Review: The Priestess of Camelot – Jacqueline Church Simonds

The Priestess of Camelot Book Cover The Priestess of Camelot
Prequel to The Heirs to Camelot
Jacqueline Church Simonds
Arthurian Historical Fantasy M/F and F/F
September 28, 2018

A Nordic pagan priestess falls in love with both Merlin and King Arthur and bears their sons. Along with her daughter, she constructs a plan that will endure 1,500 years.

Anya, a pagan priestess of the Nordic Rus tribes, leaves her home country and arrives in Britain. There, she joins the sisterhood of Avalon, headed by the scheming Morgaine.

When Anya runs afoul of the Avalonian high priestess she is sent to Camelot to spy on the court while acting as healer. But there, she falls in love with the High Druid, Merlin, and King Arthur, bearing sons to both of the great men of her time.

After losing both of the men she loves to Morgaine’s treachery, she embarks on a plan that unfolds over the next 1,500 years to return Goddess worship to the island nation and save it from a danger Anya can see but cannot understand.
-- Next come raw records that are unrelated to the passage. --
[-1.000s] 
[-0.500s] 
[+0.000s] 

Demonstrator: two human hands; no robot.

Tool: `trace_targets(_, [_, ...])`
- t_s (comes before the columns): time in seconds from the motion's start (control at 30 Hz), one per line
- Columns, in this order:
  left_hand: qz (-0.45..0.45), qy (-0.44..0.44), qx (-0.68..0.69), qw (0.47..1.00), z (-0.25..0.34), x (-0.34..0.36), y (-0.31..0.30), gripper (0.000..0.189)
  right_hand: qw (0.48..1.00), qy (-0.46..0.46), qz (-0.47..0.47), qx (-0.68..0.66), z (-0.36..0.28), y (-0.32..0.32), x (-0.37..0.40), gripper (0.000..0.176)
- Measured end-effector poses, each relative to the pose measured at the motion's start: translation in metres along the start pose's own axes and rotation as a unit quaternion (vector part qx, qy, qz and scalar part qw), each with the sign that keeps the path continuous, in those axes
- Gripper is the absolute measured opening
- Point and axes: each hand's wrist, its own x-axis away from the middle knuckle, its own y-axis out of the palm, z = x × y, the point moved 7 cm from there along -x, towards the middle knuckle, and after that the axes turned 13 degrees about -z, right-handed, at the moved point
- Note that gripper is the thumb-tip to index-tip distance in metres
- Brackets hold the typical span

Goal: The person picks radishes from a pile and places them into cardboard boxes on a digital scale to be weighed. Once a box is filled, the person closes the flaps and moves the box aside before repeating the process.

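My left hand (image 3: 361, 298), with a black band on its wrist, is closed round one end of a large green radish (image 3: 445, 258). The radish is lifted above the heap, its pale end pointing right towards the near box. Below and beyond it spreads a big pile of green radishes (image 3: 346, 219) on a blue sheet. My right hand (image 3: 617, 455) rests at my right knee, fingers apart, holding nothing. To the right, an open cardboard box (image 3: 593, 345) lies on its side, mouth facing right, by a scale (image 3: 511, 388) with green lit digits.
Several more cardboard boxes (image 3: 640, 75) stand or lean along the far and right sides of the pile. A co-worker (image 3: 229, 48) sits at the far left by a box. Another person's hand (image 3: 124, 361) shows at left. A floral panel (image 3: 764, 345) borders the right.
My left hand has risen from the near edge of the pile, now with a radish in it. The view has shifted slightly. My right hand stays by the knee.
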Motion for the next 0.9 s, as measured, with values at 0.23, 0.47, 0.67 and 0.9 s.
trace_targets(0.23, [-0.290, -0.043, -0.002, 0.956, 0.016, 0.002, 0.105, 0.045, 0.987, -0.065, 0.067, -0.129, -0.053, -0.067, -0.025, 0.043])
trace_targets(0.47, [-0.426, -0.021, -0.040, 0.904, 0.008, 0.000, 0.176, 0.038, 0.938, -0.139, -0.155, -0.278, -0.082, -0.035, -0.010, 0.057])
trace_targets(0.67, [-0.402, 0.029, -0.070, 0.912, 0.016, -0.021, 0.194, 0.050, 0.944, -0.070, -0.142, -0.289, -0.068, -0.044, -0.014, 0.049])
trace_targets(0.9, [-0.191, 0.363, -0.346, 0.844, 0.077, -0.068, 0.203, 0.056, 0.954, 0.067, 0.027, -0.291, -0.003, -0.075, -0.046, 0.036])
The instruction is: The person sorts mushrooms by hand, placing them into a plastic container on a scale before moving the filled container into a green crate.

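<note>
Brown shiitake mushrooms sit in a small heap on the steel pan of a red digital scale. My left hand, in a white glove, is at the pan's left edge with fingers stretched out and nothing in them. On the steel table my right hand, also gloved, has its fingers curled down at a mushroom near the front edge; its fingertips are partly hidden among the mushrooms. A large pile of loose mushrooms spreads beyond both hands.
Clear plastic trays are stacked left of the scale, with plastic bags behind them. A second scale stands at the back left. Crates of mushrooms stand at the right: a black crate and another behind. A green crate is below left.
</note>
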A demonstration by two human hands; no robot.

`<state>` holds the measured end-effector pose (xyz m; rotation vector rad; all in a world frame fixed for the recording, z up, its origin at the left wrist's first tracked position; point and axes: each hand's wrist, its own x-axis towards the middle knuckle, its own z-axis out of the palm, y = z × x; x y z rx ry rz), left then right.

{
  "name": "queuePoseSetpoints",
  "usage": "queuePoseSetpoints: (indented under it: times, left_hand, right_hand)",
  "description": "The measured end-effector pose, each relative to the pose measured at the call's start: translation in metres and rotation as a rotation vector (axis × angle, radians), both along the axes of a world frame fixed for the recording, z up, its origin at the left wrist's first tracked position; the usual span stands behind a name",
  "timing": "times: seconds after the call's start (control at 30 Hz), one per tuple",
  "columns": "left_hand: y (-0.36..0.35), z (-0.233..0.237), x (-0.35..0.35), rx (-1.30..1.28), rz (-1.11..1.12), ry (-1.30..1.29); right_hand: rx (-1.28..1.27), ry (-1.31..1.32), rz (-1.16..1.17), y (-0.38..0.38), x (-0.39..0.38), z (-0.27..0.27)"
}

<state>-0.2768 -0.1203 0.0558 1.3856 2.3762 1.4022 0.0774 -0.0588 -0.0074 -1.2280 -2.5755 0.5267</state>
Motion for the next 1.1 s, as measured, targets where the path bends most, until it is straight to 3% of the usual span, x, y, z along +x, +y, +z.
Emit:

The Priestess of Camelot is the prelude to the Heirs to Camelot series, and sure to thrill fans of Arthurian lore.

Reviewed by Melissa Brus

Member of the Paranormal Romance Review Team

Wow. Ok. I read the first book in this series, and it was good. But this prequel is outstanding. I wish I had read this first to be honest. From the first sentence Simonds pulls you into a fantastic narrative. The characters are well rounded and the adventures that ensue are intriguing and fun to follow. This book follows the life of Anya, a young girl who is chosen by the Goddess. Her life intertwines with Arthur and Merlin and all the stories surrounding Avalon and Camelot. Seeing the story of their lives in this new way is both new and sentimental for fans of Arthurian legends. Simonds so cleverly shows the humanity of these legendary people as they make choices that will forever change the world. Simonds touches on everything, from the sword in the stone legend to the quest for the chalice. I definitely recommend reading this prequel before reading Midsummer Wife. The generational responsibilities that are so pivotal in the first book are explained and rooted in much of what happens in the prequel. As such, I am now going to re-read that book. I think I will enjoy it more now that I have all the fascinating detail of this one.